= Problem description =
Set down the lines of the data exactly, starting at the first and stopping after the line containing "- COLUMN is".
Information shown: Begin
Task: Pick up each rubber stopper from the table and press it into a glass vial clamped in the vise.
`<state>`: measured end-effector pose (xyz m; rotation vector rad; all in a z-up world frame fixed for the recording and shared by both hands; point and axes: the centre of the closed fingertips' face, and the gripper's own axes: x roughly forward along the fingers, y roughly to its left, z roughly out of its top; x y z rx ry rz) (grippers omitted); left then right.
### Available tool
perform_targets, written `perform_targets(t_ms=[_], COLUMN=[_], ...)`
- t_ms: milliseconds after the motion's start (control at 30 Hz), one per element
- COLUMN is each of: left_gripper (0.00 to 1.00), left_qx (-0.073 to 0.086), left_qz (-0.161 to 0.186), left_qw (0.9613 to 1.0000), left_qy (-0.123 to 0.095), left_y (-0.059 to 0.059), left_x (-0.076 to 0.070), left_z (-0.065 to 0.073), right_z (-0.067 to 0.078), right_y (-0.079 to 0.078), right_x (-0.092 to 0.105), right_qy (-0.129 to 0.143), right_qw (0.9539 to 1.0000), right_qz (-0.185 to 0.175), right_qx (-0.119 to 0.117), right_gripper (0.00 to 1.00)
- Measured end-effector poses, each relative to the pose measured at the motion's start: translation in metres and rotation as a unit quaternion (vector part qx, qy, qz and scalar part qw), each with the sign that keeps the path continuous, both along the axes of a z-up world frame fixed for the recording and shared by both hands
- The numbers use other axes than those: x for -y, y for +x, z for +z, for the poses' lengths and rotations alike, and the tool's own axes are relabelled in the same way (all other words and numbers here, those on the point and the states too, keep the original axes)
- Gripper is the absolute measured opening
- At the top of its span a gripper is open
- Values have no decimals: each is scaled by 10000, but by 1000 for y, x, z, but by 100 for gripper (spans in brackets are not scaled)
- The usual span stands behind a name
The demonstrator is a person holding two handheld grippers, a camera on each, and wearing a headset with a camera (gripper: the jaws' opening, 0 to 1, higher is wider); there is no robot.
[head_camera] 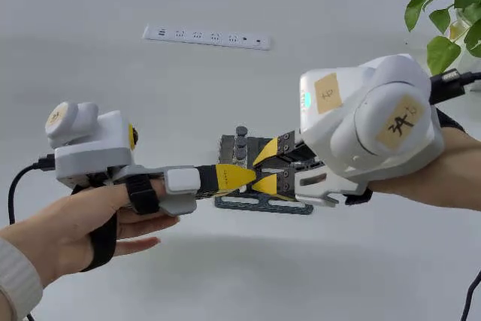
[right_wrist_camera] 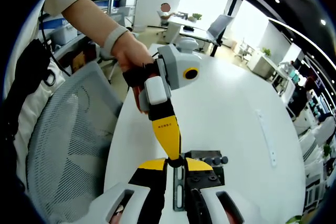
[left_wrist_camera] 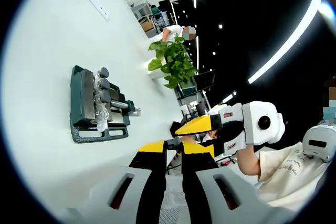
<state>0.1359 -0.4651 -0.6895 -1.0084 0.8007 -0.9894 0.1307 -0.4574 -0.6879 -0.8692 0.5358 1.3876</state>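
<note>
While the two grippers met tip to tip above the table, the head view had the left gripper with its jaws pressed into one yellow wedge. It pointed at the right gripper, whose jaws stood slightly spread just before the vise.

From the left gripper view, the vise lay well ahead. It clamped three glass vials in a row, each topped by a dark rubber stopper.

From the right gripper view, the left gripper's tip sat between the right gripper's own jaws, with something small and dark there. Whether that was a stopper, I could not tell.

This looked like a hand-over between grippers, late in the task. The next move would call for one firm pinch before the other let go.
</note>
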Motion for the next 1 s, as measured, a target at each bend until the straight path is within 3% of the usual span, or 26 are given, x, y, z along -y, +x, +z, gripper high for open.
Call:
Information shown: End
= Your response =
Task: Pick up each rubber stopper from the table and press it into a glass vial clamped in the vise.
`<state>`: measured end-effector pose (xyz m; rotation vector rad; all in a z-up world frame fixed for the recording and shared by both hands; point and axes: the centre of the closed fingertips' face, and the gripper's own axes: x roughly forward along the fingers, y roughly to its left, z roughly out of its top; x y z rx ry rz) (grippers omitted); left then right.
### Available tool
perform_targets, written `perform_targets(t_ms=[_], COLUMN=[_], ...)`
- t_ms: milliseconds after the motion's start (control at 30 Hz), one per element
- COLUMN is each of: left_gripper (0.00 to 1.00), left_qx (-0.073 to 0.086), left_qz (-0.161 to 0.186), left_qw (0.9613 to 1.0000), left_qy (-0.123 to 0.095), left_y (-0.059 to 0.059), left_x (-0.076 to 0.070), left_z (-0.065 to 0.073), right_z (-0.067 to 0.078), right_y (-0.079 to 0.078), right_x (-0.092 to 0.105), right_qy (-0.129 to 0.143), right_qw (0.9539 to 1.0000), right_qz (-0.185 to 0.175), right_qx (-0.119 to 0.117), right_gripper (0.00 to 1.00)

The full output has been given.